• [Task instructions]:
Scan the data and please report how many lines include the word "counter". Leave out everything but the number.
- - -
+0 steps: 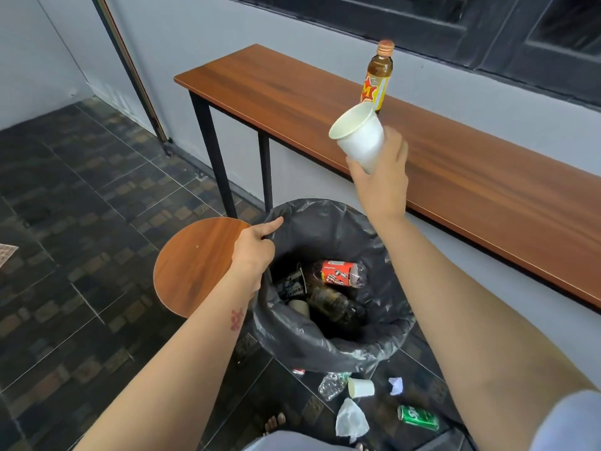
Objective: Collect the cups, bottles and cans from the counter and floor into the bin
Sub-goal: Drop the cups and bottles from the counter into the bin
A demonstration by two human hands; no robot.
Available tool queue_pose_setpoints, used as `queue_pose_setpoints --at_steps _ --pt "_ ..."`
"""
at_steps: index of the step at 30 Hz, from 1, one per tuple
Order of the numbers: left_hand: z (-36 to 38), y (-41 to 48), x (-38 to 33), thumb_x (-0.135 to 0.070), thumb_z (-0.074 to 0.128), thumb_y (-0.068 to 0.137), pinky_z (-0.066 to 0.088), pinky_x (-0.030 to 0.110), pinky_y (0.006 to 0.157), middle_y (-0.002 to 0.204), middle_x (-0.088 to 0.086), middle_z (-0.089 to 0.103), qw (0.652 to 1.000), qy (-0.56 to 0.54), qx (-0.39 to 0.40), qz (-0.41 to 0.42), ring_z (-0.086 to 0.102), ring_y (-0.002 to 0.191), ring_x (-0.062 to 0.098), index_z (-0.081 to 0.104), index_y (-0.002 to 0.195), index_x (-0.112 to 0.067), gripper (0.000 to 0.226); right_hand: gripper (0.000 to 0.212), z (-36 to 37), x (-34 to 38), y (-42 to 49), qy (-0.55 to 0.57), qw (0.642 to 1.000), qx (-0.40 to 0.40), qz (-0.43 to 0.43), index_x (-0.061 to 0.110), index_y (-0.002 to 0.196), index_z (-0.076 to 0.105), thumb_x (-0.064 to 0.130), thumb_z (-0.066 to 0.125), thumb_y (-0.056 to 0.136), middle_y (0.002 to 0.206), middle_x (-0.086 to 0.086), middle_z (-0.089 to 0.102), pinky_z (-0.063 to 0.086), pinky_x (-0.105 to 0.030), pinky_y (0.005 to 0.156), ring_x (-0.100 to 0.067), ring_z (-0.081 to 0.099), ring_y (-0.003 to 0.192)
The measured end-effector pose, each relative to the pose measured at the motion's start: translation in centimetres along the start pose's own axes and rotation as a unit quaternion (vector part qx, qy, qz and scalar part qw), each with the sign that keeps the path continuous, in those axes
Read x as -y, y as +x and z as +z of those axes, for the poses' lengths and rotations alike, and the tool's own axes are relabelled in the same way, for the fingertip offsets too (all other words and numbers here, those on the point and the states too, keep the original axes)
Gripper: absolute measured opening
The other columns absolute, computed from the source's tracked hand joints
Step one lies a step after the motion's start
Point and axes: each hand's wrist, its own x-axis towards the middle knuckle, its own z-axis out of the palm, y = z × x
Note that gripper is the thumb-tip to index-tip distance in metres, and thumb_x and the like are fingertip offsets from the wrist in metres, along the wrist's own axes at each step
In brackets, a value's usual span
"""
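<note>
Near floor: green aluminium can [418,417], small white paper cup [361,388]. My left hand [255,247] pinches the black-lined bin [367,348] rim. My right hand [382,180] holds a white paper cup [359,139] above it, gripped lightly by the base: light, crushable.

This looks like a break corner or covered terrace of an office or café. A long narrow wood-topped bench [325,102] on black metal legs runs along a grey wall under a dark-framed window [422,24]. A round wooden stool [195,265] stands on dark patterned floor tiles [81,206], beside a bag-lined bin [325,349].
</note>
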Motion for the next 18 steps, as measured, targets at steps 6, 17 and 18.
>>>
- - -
• [Your response]:
2